* _Aim of the task_
Check each line below for the word "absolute", and copy those that have it.

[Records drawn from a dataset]
● ● ● ● ● ● ●

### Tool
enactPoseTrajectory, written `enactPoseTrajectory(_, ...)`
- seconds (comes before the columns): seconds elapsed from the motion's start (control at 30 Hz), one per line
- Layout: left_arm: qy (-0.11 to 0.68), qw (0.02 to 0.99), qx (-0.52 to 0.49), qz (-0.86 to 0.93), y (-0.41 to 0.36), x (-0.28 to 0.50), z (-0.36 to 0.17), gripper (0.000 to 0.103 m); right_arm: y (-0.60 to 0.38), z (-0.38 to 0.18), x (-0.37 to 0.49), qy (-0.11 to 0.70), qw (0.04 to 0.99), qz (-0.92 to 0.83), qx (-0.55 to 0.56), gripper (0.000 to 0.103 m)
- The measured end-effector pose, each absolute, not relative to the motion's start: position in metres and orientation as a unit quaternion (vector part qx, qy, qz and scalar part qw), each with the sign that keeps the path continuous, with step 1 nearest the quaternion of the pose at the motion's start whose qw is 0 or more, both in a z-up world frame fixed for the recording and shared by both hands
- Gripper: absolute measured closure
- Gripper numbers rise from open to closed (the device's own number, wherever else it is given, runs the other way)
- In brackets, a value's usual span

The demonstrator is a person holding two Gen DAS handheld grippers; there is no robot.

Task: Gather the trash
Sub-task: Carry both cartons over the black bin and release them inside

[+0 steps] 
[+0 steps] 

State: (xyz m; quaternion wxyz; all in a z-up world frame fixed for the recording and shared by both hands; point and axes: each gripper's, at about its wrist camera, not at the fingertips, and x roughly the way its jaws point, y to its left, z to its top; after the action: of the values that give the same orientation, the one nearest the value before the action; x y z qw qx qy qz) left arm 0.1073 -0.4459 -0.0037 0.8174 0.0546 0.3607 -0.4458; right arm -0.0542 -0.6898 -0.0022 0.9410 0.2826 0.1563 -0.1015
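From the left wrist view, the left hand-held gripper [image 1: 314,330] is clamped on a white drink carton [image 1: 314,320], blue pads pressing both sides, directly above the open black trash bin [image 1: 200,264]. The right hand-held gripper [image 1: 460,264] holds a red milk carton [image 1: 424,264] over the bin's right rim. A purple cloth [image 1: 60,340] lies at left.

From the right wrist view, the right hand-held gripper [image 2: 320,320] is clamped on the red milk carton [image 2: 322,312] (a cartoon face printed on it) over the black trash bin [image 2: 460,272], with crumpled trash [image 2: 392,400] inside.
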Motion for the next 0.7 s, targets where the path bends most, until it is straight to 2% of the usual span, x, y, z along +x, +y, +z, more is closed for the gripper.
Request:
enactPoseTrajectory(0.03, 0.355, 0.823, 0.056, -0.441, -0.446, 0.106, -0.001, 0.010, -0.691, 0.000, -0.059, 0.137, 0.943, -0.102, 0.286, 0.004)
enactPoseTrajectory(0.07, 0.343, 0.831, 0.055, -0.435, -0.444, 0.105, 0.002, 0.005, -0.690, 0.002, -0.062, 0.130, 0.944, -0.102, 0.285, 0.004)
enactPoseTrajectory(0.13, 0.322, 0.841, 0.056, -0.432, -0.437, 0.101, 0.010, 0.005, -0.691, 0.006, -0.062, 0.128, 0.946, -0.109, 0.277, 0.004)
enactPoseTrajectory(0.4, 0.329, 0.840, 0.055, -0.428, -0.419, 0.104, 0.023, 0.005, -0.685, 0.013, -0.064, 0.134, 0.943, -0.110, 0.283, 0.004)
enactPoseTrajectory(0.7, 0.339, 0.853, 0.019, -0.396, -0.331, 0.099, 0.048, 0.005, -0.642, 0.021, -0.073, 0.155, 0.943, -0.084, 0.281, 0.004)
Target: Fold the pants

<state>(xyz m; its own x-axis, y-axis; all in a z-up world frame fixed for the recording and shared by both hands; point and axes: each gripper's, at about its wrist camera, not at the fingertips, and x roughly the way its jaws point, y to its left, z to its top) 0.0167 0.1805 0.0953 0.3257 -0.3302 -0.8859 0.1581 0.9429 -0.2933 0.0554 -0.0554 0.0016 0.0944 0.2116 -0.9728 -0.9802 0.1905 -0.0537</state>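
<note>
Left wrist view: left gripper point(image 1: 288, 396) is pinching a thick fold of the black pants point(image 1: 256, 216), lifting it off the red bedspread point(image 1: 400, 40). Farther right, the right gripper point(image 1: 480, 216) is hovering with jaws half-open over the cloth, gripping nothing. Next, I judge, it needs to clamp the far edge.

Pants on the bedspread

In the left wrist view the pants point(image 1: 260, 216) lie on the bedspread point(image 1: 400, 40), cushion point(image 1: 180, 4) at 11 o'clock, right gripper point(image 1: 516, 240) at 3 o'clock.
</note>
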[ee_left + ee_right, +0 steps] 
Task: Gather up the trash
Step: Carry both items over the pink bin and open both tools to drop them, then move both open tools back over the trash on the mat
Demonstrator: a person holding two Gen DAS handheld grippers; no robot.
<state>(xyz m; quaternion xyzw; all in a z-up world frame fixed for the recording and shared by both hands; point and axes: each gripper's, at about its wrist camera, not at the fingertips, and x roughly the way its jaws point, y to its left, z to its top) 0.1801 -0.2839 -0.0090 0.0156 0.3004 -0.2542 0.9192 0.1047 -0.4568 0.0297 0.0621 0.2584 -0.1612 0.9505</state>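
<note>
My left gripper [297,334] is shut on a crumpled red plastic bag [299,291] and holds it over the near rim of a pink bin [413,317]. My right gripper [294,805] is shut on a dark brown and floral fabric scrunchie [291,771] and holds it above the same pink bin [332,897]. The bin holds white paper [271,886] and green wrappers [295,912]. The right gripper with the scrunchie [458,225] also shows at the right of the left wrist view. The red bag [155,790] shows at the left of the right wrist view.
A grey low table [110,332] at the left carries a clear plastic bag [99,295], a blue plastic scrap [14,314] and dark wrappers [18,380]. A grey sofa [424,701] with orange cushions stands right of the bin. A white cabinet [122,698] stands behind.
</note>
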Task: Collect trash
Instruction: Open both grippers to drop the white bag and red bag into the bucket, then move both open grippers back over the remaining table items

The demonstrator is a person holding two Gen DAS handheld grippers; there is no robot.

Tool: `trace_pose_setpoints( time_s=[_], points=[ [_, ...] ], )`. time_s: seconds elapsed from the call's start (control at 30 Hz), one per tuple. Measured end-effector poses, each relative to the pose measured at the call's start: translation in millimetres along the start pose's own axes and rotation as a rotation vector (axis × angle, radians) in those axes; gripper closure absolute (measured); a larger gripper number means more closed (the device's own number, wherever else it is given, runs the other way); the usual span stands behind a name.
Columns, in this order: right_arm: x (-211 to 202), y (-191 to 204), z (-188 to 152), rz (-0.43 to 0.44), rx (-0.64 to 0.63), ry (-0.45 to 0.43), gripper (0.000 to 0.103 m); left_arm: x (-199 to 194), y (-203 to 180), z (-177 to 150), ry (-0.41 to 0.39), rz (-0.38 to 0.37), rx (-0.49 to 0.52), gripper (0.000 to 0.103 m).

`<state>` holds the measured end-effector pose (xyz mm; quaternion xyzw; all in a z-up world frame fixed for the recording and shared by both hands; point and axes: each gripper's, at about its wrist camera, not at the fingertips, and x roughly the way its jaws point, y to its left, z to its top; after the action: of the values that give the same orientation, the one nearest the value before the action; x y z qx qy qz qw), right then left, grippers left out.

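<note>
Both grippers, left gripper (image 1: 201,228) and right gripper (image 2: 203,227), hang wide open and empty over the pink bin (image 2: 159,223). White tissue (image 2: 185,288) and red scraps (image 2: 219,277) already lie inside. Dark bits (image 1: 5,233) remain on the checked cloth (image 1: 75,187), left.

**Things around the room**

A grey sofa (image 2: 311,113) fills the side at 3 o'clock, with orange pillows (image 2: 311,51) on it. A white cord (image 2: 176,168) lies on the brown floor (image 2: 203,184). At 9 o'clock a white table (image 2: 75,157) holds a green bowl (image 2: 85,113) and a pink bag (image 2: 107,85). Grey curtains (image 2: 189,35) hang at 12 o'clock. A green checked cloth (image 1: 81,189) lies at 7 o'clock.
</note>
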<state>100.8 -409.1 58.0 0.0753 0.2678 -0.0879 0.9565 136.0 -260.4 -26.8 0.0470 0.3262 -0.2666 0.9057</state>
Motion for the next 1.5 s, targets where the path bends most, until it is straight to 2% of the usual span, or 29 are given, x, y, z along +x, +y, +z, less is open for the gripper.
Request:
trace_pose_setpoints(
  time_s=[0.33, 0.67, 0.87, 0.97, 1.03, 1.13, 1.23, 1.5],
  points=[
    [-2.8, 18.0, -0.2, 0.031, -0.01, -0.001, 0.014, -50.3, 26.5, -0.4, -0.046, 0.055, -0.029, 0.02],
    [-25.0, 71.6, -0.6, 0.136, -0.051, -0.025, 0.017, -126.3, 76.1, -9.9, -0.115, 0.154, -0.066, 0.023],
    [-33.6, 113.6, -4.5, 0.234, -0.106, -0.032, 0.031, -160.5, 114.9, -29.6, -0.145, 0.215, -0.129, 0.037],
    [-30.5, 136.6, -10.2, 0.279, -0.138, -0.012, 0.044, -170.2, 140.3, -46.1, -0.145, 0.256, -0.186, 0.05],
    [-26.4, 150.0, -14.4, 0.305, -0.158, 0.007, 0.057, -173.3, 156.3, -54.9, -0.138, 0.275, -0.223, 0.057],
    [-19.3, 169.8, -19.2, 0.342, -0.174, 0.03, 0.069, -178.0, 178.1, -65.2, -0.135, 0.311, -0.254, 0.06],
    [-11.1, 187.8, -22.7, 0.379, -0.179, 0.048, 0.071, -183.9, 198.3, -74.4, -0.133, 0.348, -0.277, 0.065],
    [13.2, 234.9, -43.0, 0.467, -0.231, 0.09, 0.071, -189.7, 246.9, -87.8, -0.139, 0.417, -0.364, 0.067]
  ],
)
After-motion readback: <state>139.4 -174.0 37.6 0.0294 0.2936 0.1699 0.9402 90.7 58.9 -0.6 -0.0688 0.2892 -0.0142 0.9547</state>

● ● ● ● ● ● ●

* _Solution below_
- The measured end-effector pose, each absolute, not relative to the motion's start: position in metres and orientation as a unit quaternion (vector part qx, qy, qz and scalar part qw), each with the sign that keeps the path continuous, with step 1 nearest the quaternion of the pose at the motion's start whose qw is 0 or more, both in a z-up world frame fixed for the recording and shared by both hands
- Gripper: absolute measured closure
Tool: `trace_pose_setpoints( time_s=[_], points=[ [_, ...] ], )`. time_s: seconds elapsed from the call's start (control at 30 Hz), one per tuple. Measured end-effector poses, each relative to the pose measured at the call's start: translation in millimetres along the start pose's own axes and rotation as a rotation vector (axis × angle, radians) in those axes; gripper closure absolute (measured); a larger gripper number means more closed (the device's own number, wherever else it is given, runs the other way); the usual span stands behind a name.

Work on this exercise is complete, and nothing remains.